In how many lines of the listing below does "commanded" appear? Reply with the number only.

+++++

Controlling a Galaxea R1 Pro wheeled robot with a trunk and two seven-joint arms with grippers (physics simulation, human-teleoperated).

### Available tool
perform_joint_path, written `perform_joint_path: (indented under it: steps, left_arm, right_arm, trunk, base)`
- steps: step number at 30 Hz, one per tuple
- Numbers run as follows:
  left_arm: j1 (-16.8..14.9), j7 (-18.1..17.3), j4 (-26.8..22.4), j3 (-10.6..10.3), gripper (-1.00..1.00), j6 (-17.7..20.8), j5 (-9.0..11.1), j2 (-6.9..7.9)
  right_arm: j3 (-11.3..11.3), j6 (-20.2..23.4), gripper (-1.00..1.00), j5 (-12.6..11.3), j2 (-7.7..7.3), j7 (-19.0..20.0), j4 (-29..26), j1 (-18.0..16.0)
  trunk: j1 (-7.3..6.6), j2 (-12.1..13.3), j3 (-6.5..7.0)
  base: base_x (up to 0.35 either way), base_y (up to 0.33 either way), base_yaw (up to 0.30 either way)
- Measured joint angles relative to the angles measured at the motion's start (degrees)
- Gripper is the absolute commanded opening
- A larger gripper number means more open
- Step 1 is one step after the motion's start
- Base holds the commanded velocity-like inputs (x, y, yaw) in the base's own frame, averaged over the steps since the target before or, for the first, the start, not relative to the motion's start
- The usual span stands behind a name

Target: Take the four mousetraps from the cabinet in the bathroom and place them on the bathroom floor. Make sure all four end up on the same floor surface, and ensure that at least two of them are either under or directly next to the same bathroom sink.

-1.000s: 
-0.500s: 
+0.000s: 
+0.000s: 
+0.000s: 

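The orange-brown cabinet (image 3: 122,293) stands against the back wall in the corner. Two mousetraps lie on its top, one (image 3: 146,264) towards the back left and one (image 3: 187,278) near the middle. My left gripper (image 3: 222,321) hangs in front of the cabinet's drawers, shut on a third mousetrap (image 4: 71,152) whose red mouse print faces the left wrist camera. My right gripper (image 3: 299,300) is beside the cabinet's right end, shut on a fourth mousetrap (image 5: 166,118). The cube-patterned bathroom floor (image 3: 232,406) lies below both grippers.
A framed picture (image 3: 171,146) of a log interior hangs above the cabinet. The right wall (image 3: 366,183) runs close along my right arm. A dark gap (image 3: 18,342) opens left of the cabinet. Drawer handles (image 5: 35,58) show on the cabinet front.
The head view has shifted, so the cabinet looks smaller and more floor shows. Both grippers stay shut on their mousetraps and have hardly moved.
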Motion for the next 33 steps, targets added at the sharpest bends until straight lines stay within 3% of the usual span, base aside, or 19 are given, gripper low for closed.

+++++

Solution: 2